Up to and including the line with "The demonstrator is", restate every line of the records below word for word, from the first line on, leaving out the pictures.

··· Data listing ···

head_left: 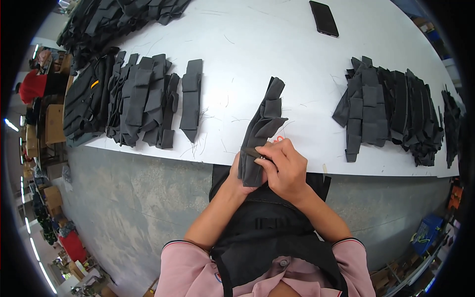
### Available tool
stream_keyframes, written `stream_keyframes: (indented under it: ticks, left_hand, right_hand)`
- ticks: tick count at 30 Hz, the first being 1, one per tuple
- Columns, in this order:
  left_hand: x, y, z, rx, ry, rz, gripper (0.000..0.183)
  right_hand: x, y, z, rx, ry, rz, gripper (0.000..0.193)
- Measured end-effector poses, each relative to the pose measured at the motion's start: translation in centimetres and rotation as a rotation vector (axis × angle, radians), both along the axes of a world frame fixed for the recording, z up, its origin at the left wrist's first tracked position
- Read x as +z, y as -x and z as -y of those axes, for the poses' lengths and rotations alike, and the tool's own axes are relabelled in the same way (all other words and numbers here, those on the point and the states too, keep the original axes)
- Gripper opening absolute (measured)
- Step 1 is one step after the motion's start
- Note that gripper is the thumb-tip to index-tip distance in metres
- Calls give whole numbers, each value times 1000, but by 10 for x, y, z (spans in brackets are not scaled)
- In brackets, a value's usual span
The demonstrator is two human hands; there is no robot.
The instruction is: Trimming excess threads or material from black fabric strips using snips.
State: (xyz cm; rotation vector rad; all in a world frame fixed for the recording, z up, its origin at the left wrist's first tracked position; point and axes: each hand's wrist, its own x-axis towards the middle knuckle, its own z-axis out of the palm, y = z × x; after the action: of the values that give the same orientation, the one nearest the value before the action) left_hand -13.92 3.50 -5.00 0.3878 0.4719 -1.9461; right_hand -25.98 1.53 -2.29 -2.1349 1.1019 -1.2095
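Over the table's front edge, my left hand is closed around a dark grey folded fabric strip with stitched pocket-like flaps. The strip slants up and away from me, its near end lying in my palm; the strip covers most of my left fingers. My right hand is closed, thumb and fingers pinched on a small dark tool, apparently thread snips, touching the strip. Its handle is hidden in my grip. A red curved shape shows just behind my right knuckles; I cannot tell what it is.
Similar strips lie in piles at left and right, with a single strip nearer the middle. A black bag and dark fabric heap occupy the far left. A phone rests on the white table among loose threads.
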Motion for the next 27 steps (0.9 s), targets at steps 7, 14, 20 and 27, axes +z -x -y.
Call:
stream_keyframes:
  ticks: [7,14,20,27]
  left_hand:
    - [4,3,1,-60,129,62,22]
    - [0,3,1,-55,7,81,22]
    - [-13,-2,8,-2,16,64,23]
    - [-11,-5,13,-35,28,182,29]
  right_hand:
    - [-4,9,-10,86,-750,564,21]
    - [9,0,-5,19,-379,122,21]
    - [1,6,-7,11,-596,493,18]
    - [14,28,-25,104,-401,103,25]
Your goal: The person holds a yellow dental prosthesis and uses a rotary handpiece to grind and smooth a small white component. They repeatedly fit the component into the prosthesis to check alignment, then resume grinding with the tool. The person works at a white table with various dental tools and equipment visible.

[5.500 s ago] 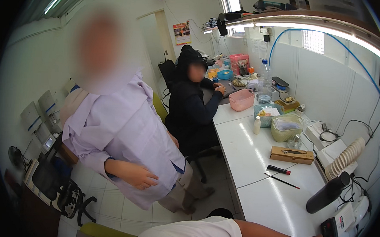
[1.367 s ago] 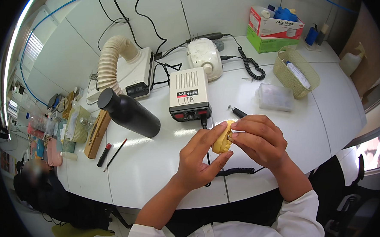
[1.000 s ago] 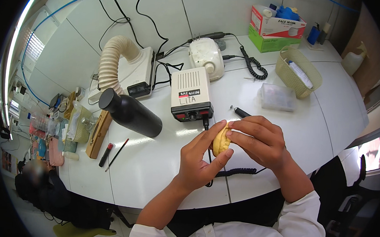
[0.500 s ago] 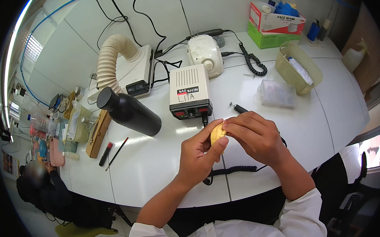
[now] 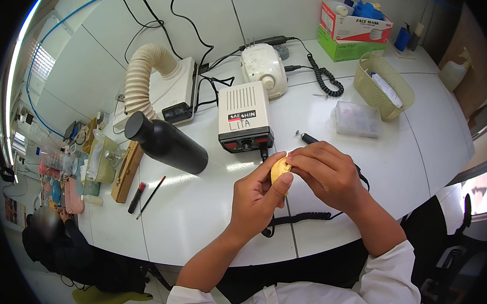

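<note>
Left hand [image 5: 254, 201] pinched the yellow piece [image 5: 279, 169] above the white table [image 5: 193, 221]; right hand [image 5: 331, 173] touched its right side, couldn't tell if pinching. Firm left, light right touch seemed best tbh.

Looks matt on the yellow cast [image 5: 279, 169], smooth and glossy on the white worktop [image 5: 190, 226], ribbed plastic on the hose [image 5: 138, 85].

The cream box [image 5: 246, 100] has a dark label [image 5: 241, 115] with printed letters, and big letters written by hand [image 5: 240, 125] just below. Printed words also mark the red and white box [image 5: 353, 27] and the green box [image 5: 342, 51] under it.
</note>
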Motion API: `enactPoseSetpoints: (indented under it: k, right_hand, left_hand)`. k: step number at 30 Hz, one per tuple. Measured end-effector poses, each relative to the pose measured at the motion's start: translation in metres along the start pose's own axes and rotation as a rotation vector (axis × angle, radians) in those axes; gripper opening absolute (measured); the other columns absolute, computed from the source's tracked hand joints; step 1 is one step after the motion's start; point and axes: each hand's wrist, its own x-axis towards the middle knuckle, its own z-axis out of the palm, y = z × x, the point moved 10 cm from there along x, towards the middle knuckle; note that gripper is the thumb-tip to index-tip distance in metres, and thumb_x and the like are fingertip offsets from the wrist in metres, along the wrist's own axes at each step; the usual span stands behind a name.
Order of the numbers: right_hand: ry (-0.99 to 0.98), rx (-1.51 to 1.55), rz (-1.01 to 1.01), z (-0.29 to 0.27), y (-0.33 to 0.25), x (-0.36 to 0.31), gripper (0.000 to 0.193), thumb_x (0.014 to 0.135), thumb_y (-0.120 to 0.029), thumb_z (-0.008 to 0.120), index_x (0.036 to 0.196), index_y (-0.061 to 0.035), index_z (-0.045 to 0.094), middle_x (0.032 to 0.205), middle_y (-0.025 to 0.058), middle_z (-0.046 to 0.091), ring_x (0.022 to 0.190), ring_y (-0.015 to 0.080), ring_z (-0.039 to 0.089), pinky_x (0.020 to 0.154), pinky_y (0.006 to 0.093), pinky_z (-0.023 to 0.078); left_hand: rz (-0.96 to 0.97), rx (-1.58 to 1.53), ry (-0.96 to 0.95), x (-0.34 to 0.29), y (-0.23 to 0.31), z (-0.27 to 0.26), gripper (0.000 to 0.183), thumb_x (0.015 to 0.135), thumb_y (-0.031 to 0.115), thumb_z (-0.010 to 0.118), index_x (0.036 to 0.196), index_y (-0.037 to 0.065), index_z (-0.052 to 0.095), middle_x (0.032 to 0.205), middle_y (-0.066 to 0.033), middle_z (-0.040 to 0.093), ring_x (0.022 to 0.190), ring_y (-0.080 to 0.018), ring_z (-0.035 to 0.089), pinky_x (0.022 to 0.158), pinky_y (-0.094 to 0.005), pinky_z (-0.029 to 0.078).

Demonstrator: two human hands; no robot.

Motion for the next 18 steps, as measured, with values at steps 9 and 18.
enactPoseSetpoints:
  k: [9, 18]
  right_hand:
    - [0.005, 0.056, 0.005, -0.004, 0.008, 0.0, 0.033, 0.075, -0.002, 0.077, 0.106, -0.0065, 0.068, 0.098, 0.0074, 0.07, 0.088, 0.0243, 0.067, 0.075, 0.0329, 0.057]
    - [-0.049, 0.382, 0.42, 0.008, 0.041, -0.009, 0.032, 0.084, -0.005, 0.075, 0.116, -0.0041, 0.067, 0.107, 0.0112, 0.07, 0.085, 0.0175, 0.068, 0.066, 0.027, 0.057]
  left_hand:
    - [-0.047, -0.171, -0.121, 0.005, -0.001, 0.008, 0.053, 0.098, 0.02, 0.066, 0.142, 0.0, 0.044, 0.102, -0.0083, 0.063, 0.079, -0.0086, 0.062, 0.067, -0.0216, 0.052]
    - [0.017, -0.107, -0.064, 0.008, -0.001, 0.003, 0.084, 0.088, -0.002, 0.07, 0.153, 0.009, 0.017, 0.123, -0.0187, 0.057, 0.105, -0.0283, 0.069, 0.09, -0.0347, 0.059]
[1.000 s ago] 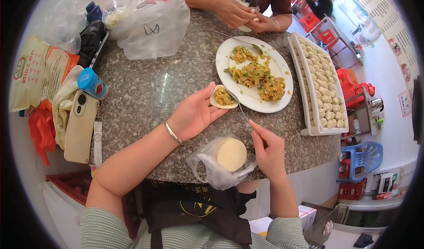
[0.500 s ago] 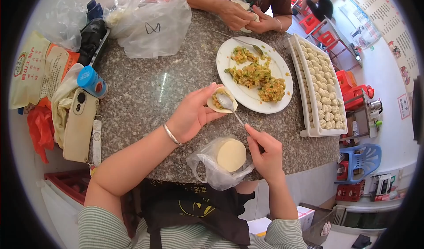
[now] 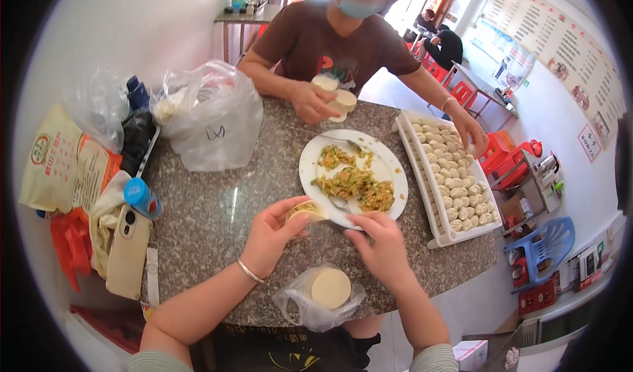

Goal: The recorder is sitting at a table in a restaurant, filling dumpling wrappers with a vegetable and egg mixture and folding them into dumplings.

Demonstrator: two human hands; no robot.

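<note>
My left hand is closed around a round dough wrapper with filling in it, one side curled up by the thumb. At the near rim of the white plate, my right hand pinches a metal spoon, its bowl at the plate and its handle mostly hidden by the fingers. Chopped yellow-green filling lies in heaps on the plate. Between my forearms, a stack of round wrappers sits in a clear plastic bag near the table edge.
Across the speckled stone table, a co-worker's hand holds wrappers; the other hand reaches over a white tray of pleated dumplings. Plastic bags, a blue-lidded jar and a phone stand at left.
The view has tilted up. My right hand has moved the spoon from the wrapper to the plate; the wrapper is more curled. The co-worker's hands have parted, one now over the tray.
</note>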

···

**Solution to this problem:**
head_left: 
### Available tool
stream_keyframes, written `stream_keyframes: (indented under it: ticks, left_hand, right_hand)`
- ticks: tick count at 30 Hz, the first being 1, one per tuple
- Columns, in this order:
  left_hand: x, y, z, rx, ry, rz, gripper (0.000..0.183)
  right_hand: x, y, z, rx, ry, rz, gripper (0.000..0.193)
- Measured end-effector poses, each relative to the pose measured at the motion's start: translation in centimetres and rotation as a rotation vector (axis × angle, radians), both along the axes of a world frame fixed for the recording, z up, its origin at the left wrist's first tracked position
- Read x as +z, y as -x and z as -y of those axes, for the poses' lengths and rotations alike, and the tool's own axes are relabelled in the same way (all other words and numbers here, those on the point and the states too, keep the original axes)
- Gripper opening absolute (measured)
- Step 1 is one step after the motion's start
- Note that gripper is the thumb-tip to index-tip distance in metres
- Calls give whole numbers, each value times 1000, but by 10 for x, y, z (spans in brackets are not scaled)
- In brackets, a value's usual span
The demonstrator is two human hands; there is no robot.

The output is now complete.